Ahora bien, cuando hablamos de celos patológicos, la persona que siente los celos vive en un continuo sufrimiento. Desconfía de todo, cualquier gesto de la persona objeto de los celos es motivo para pensar que hay otra persona en su vida, que nos engaña, que ya no nos quiere, que nos va a abandonar… En los casos extremos, se puede llegar a perseguir a la pareja para comprobar que va donde dice que va, a llamarlo continuamente, a registrar sus cosas, controlar sus llamadas… todo esto acaba afectando seriamente a la relación de tal manera que al final sí se acaba perdiendo al ser querido. Estas personas que sufren de estos celos suelen ser personas inseguras, con baja autoestima, dependientes  y dominantes a la vez, porque finalmente  intentan controlar al máximo la vida del otro. En la relación de pareja, los celos se manifiestan mínimamente en un principio, para ir cobrando fuerza con el tiempo, ganando terreno al otro, controlando más su vida, llegando en algunos casos a anularlo y provocando la pérdida de amistades y de relaciones sociales en general.  Finalmente esta persona acaba aislada, sin referencias de otras relaciones, de otras parejas, y por lo tanto sin ocasión para comparar (también pueden darse malos tratos). Por supuesto, en muchas ocasiones se acaba rompiendo la pareja y es que nada parece tranquilizar a la persona celosa, hoy es una cosa y mañana otra, nada de lo que se haga le da la seguridad que necesita, convirtiendo la vida en pareja en un verdadero infierno.

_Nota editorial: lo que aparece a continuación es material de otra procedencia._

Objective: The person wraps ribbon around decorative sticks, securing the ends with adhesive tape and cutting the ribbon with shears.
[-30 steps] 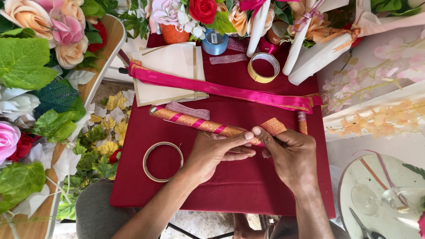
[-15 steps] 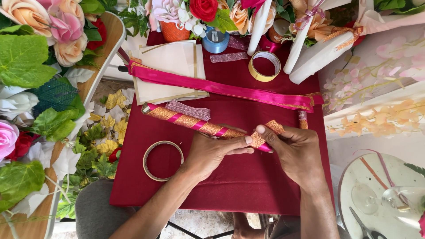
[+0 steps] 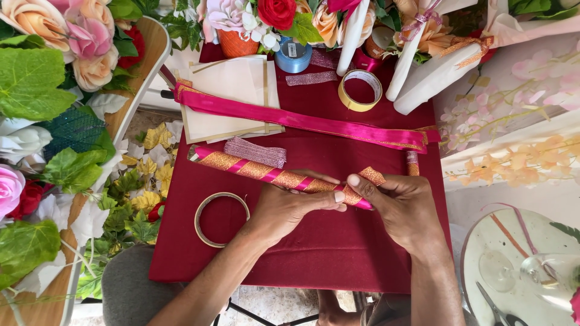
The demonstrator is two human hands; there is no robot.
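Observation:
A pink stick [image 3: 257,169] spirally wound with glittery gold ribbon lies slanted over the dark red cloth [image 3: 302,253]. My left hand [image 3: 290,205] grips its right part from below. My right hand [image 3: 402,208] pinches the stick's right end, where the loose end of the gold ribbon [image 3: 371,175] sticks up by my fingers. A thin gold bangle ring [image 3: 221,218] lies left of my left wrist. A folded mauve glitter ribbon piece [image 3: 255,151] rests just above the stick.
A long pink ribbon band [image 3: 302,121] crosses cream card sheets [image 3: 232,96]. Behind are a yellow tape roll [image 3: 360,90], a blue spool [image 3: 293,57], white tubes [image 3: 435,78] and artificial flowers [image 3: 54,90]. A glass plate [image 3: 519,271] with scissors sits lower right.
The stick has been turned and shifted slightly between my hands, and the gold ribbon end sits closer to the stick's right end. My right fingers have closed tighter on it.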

Ya cuando hablé de los malos tratos dije que hay que estar atentos a los primeros indicios, tanto en un caso como en otro, hay que pararlo lo antes posible, antes de que la situación empeore, porque lo hará. Hay que poner límites al control, a las exigencias. Sólo así la pareja tendrá una posibilidad, y por supuesto, en caso de que sea necesario se debe buscar atención psicológica.